Headquartered in New Jersey and founded in 1891, Merck & Co. (MRK) is a global health care company that focuses on the development of pharmaceutical products, notes Ned Piplovic, editor of DividendInvestor.

Among its full spectrum of drugs and medications, the company provides therapeutic and preventive agents to treat cardiovascular diseases, type 2 diabetes, acute and chronic pulmonary conditions, chronic hepatitis C virus, HIV-1 infection, fungal, intra-abdominal infections, arthritis and pain, inflammatory, osteoporosis and fertility diseases.

Additionally, the company offers products to prevent chemotherapy-induced and post-operative side-effects, treat brain tumors and certain types of lung cancer, as well as offers vaccines for measles, mumps, rubella, varicella, shingles, rotavirus gastroenteritis and pneumococcal diseases.

The company’s current $0.48 quarterly dividend is one cent — or 2.1% — higher than the $0.47 paid out in the same period last year. The company has followed this pattern of increasing its quarterly dividends by one cent in the first quarter of the year for the past six consecutive years.

Merck’s current quarterly payout is equivalent to a $1.92 annualized payout per share and currently yields 2.8%. The rapid share-price growth in the second half of 2018 suppressed the current dividend yield to 7.8% below the 3.0% five-year average yield. At the beginning of April 2018, the yield was nearly 3.6%.

However, even the lower current yield is still 360% higher than the 0.6% average yield of the entire health care sector. Furthermore, Merck’s current 2.8% yield is 52% above the 1.82% simple average yield of its competitors in the drug segment and even 6.4% higher than the 2.6% average yield of the segments’ only dividend-paying companies.
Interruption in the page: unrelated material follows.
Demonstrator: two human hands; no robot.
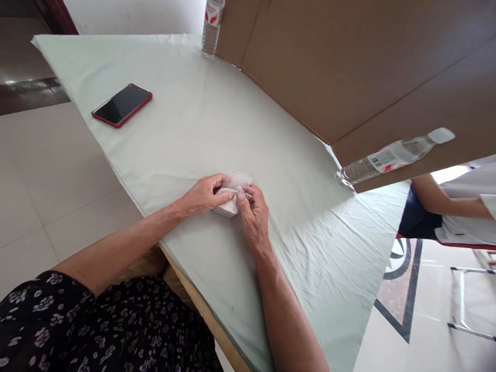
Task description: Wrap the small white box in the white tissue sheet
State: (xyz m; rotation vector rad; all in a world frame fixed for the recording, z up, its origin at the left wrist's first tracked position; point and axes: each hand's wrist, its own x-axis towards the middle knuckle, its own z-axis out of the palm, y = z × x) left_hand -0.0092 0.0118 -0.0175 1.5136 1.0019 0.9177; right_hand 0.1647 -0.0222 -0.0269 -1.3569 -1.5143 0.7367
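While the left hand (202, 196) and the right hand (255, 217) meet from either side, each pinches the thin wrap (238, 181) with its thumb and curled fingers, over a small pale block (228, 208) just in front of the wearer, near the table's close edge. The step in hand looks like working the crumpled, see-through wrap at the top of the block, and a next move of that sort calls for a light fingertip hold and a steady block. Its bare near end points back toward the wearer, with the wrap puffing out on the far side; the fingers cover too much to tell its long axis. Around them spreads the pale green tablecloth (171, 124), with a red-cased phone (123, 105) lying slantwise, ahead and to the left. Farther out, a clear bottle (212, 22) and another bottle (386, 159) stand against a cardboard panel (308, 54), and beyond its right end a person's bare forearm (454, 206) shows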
While paying rising dividends over the past seven consecutive years, the company enhanced it total annual dividend amount 26%, which is equivalent to a 3.4% average annual growth rate.

The resurgence of capital growth and rising dividends rewarded Merck’s shareholders with significant total returns over the past few years. While the one-year total return came in at 11.4%, total returns over the past three and five years were 45.4% and 65.5%, respectively.